### What is expected
Print the listing below again, exactly. Skip the pictures.

### Supplied data
◇ ◇ ◇ ◇ ◇

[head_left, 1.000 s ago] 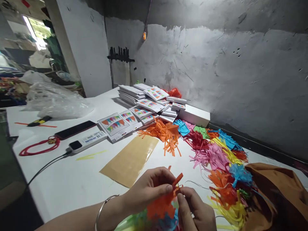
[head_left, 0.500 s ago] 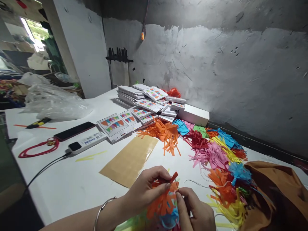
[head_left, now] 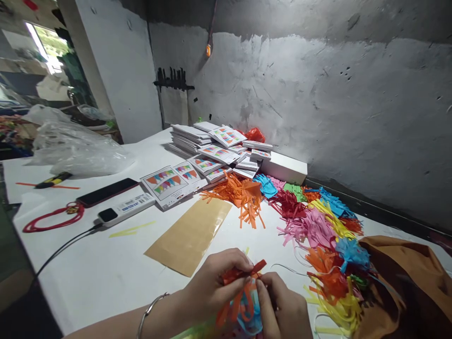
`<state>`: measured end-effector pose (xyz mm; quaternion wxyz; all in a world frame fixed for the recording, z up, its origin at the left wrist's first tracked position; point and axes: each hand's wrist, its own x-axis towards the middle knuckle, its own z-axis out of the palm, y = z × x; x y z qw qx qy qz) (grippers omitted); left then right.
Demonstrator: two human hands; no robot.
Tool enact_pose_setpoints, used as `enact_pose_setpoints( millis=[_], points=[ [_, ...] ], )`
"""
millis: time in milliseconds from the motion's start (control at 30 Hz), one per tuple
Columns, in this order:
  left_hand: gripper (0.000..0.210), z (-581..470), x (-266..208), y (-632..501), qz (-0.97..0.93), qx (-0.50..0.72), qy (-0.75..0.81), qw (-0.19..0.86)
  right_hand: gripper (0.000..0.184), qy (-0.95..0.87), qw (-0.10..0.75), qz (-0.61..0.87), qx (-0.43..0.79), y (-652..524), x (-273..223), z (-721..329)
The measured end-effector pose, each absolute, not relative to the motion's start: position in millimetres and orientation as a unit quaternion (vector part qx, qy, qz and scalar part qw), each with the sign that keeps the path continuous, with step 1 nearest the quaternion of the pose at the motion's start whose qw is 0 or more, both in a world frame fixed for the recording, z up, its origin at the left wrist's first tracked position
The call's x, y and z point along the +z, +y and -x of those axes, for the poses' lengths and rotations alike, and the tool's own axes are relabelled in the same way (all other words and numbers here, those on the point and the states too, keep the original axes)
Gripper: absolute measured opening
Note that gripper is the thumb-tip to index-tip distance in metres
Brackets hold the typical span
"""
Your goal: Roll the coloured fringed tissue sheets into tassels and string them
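My left hand (head_left: 221, 282) pinches an orange paper tassel (head_left: 259, 267) near its folded top, with the fringe hanging below. At that top end the thumb and fingers of my right hand (head_left: 282, 301) are pressed together, touching the orange paper; what they pinch is hidden. Blue tassel strips (head_left: 251, 316) hang beneath the orange ones, and blurred green and yellow strips (head_left: 197, 331) show under my left wrist. To the right lies a row of fringed tassels, among them a pink one (head_left: 319, 228) and a yellow one (head_left: 339, 306), with a thin white string (head_left: 289, 270) beside them.
Printed cards (head_left: 212, 153) are piled at the back beside a white box (head_left: 285, 168). A brown paper sheet (head_left: 190, 235) lies ahead of my hands. Leftward are a phone (head_left: 108, 192), a white cabled device (head_left: 127, 209), a cutter (head_left: 52, 180) and plastic bags (head_left: 81, 146). Brown cloth (head_left: 420, 278) covers the right corner.
The thin dark line between my right fingertips and the orange strip no longer shows. My right fingertips now sit against the strip, which has tipped lower and to the right.
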<state>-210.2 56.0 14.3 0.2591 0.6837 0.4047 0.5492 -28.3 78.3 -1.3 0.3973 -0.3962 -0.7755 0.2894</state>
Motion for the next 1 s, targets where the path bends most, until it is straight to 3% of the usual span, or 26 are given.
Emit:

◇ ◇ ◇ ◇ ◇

### Answer box
[head_left, 1.000 s ago] 
[head_left, 0.500 s ago] 
[head_left, now] 
`<state>`: measured end-effector pose (xyz mm; quaternion wxyz; all in a world frame fixed for the recording, z up, its origin at the left wrist's first tracked position; point and axes: each hand's wrist, its own x-axis towards the middle knuckle, its own z-axis out of the palm, y = z × x; x y z qw qx qy qz) (grippers omitted); left then right.
Demonstrator: two human hands; no robot.
Tool enact_pose_setpoints, used as `enact_pose_setpoints( millis=[_], points=[ [_, ...] ], )`
"""
millis: time in milliseconds from the motion's start (control at 30 Hz), one per tuple
Columns, in this order:
  left_hand: gripper (0.000..0.210), z (-581..470), x (-266..208), y (-632..501), qz (-0.97..0.93), qx (-0.50..0.72), qy (-0.75..0.81), qw (-0.19..0.86)
  right_hand: gripper (0.000..0.184), qy (-0.95..0.87), qw (-0.10..0.75), qz (-0.61..0.87), qx (-0.43..0.79), y (-652..524), x (-273..223), z (-721..329)
The measured end-effector pose, each absolute, not relative to the motion's start: position in millimetres and orientation as a unit quaternion (vector part qx, qy, qz and scalar part qw), each with the sign that keeps the path continuous, with step 1 nearest the quaternion of the pose at the motion's start whose qw is 0 or more, both in a world frame fixed for the recording, z up, its origin at the left wrist's first tracked position
The call's x, y and z point along the +z, +y and -x of those axes, for the poses' lengths and rotations alike, and the tool's own axes are relabelled in the same way (all other words and numbers here, those on the point and the states too, keep the original axes)
Gripper: absolute measured opening
Note that gripper is the thumb-tip to index-tip distance in metres
Brackets hold the typical span
"""
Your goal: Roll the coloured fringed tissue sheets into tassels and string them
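My left hand (head_left: 221, 282) pinches an orange paper tassel (head_left: 259, 267) near its folded top, with the fringe hanging below. At that top end the thumb and fingers of my right hand (head_left: 282, 301) are pressed together, touching the orange paper; what they pinch is hidden. Blue tassel strips (head_left: 251, 316) hang beneath the orange ones, and blurred green and yellow strips (head_left: 197, 331) show under my left wrist. To the right lies a row of fringed tassels, among them a pink one (head_left: 319, 228) and a yellow one (head_left: 339, 306), with a thin white string (head_left: 289, 270) beside them.
Printed cards (head_left: 212, 153) are piled at the back beside a white box (head_left: 285, 168). A brown paper sheet (head_left: 190, 235) lies ahead of my hands. Leftward are a phone (head_left: 108, 192), a white cabled device (head_left: 127, 209), a cutter (head_left: 52, 180) and plastic bags (head_left: 81, 146). Brown cloth (head_left: 420, 278) covers the right corner.
The thin dark line between my right fingertips and the orange strip no longer shows. My right fingertips now sit against the strip, which has tipped lower and to the right.
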<state>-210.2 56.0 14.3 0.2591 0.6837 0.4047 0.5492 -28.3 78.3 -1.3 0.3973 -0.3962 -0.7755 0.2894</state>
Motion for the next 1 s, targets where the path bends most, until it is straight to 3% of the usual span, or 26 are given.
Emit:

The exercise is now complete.